EXERCISE DESCRIPTION — Every line from the first one in the listing down to the line with "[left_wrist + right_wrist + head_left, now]" should be restated word for word.

--- --- ---

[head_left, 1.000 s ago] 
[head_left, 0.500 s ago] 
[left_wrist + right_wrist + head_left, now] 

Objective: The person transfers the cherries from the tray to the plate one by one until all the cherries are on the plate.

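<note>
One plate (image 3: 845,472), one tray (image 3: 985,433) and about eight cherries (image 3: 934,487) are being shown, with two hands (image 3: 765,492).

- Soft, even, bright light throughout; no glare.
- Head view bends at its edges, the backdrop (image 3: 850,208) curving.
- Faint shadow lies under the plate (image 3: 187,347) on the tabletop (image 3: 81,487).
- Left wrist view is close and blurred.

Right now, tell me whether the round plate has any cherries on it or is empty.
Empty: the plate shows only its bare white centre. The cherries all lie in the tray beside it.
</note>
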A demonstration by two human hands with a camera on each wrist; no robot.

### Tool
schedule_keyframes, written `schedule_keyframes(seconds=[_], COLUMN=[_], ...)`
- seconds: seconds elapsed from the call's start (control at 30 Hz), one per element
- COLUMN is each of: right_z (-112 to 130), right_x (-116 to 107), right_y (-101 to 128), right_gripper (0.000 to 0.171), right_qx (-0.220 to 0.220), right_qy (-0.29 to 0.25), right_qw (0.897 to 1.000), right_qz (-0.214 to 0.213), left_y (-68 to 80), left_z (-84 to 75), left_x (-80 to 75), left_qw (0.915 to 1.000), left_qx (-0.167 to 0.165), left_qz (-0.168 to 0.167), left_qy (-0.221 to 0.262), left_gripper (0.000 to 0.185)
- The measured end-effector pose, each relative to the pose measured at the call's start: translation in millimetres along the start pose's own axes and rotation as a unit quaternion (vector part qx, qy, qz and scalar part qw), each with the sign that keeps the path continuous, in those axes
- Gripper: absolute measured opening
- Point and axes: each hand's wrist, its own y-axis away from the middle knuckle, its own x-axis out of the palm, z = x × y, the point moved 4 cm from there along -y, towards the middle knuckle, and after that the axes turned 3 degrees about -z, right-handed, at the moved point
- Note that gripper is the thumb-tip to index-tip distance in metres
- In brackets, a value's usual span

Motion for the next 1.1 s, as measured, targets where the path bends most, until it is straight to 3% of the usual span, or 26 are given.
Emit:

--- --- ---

EXPECTED ANSWER —
[head_left, 1.000 s ago] 
[head_left, 0.500 s ago] 
[left_wrist + right_wrist + head_left, now] 

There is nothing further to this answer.